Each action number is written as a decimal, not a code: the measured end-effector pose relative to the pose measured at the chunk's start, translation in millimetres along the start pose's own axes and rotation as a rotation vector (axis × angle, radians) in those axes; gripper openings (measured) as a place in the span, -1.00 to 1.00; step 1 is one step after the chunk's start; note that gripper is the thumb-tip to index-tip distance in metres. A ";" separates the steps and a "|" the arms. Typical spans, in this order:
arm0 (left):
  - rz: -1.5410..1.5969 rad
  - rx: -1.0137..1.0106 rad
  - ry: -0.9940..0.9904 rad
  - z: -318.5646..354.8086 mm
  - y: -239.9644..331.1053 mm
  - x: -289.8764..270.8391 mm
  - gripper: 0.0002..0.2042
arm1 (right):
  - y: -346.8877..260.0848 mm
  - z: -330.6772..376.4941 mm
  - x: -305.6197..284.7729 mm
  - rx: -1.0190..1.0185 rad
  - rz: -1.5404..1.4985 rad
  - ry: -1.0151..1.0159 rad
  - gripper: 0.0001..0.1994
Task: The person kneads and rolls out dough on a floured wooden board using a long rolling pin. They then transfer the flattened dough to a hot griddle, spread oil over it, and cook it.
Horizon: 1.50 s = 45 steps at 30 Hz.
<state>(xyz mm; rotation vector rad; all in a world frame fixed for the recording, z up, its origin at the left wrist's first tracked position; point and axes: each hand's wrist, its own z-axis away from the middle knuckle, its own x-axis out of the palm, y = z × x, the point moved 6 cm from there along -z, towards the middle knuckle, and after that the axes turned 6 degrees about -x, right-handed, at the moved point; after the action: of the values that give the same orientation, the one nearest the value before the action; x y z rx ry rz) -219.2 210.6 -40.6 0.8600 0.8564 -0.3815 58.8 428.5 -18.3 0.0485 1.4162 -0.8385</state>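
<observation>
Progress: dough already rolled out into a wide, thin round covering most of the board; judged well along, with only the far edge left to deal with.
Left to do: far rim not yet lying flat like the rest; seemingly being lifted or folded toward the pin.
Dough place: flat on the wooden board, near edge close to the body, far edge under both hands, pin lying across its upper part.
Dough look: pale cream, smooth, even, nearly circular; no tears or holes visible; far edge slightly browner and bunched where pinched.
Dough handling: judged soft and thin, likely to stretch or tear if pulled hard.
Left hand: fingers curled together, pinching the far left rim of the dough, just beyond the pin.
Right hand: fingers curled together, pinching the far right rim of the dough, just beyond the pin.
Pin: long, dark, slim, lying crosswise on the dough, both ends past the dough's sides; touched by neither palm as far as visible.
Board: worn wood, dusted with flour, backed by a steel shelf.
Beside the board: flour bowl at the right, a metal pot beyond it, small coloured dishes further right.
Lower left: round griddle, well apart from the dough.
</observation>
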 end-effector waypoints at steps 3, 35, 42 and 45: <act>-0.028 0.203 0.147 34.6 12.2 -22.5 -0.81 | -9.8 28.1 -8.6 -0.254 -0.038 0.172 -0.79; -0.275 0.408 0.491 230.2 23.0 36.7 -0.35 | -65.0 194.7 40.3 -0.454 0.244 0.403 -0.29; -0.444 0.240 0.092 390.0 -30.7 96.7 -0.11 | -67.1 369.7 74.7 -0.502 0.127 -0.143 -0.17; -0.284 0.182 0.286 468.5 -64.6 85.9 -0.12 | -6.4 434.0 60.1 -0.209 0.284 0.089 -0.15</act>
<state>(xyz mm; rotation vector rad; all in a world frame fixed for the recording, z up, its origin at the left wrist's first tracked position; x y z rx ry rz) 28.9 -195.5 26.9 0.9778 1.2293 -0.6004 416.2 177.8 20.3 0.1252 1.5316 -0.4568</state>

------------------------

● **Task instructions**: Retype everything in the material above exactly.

● **Your solution**:
Each action number is written as a decimal, not a code: the measured end-effector pose relative to the pose measured at the chunk's start, translation in millimetres along the start pose's own axes and rotation as a rotation vector (axis × angle, radians) in those axes; gripper openings (measured) as a place in the span, -1.00 to 1.00; step 1 is one step after the chunk's start; note that gripper is the thumb-tip to index-tip distance in metres. A ";" separates the steps and a "|" the arms. Typical spans, in this order:
arm0 (left):
  - rz: -1.5410..1.5969 rad
  - rx: -1.0137..1.0106 rad
  - ry: -0.9940..0.9904 rad
  - z: -318.5646..354.8086 mm
  - y: -239.9644..331.1053 mm
  - x: -289.8764..270.8391 mm
  - gripper: 0.0002..0.2042
arm1 (right):
  - y: -346.8877..260.0848 mm
  - z: -330.6772..376.4941 mm
  - x: -305.6197..284.7729 mm
  - rx: -1.0190..1.0185 rad
  - rz: -1.5404..1.4985 rad
  - ry: -1.0151..1.0159 rad
  - gripper: 0.0001..0.1994
Task: The person kneads and rolls out dough on a floured wooden board using a long rolling pin. They then transfer the flattened dough to a hot griddle, spread oil over it, and cook it.
Horizon: 1.50 s = 45 steps at 30 Hz.
<state>(xyz mm; rotation vector rad; all in a world frame fixed for the recording, z up, its origin at the left wrist's first tracked position; point and axes: each hand's wrist, its own z-axis away from the middle knuckle, its own x-axis out of the palm, y = z × x, the point moved 6 cm from there along -z, towards the middle knuckle, and after that the axes turned 6 degrees about -x, right-handed, at the moved point; after the action: of the values that give the same orientation, the one nearest the value before the action; x y z rx ry rz) -219.2 210.6 -40.6 0.8600 0.8564 -0.3815 58.8 428.5 -18.3 0.0485 1.4162 -0.8385</state>
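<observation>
Progress: dough already rolled out into a wide, thin round covering most of the board; judged well along, with only the far edge left to deal with.
Left to do: far rim not yet lying flat like the rest; seemingly being lifted or folded toward the pin.
Dough place: flat on the wooden board, near edge close to the body, far edge under both hands, pin lying across its upper part.
Dough look: pale cream, smooth, even, nearly circular; no tears or holes visible; far edge slightly browner and bunched where pinched.
Dough handling: judged soft and thin, likely to stretch or tear if pulled hard.
Left hand: fingers curled together, pinching the far left rim of the dough, just beyond the pin.
Right hand: fingers curled together, pinching the far right rim of the dough, just beyond the pin.
Pin: long, dark, slim, lying crosswise on the dough, both ends past the dough's sides; touched by neither palm as far as visible.
Board: worn wood, dusted with flour, backed by a steel shelf.
Beside the board: flour bowl at the right, a metal pot beyond it, small coloured dishes further right.
Lower left: round griddle, well apart from the dough.
</observation>
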 end-effector waypoints at steps 3, 35, 42 and 45: <act>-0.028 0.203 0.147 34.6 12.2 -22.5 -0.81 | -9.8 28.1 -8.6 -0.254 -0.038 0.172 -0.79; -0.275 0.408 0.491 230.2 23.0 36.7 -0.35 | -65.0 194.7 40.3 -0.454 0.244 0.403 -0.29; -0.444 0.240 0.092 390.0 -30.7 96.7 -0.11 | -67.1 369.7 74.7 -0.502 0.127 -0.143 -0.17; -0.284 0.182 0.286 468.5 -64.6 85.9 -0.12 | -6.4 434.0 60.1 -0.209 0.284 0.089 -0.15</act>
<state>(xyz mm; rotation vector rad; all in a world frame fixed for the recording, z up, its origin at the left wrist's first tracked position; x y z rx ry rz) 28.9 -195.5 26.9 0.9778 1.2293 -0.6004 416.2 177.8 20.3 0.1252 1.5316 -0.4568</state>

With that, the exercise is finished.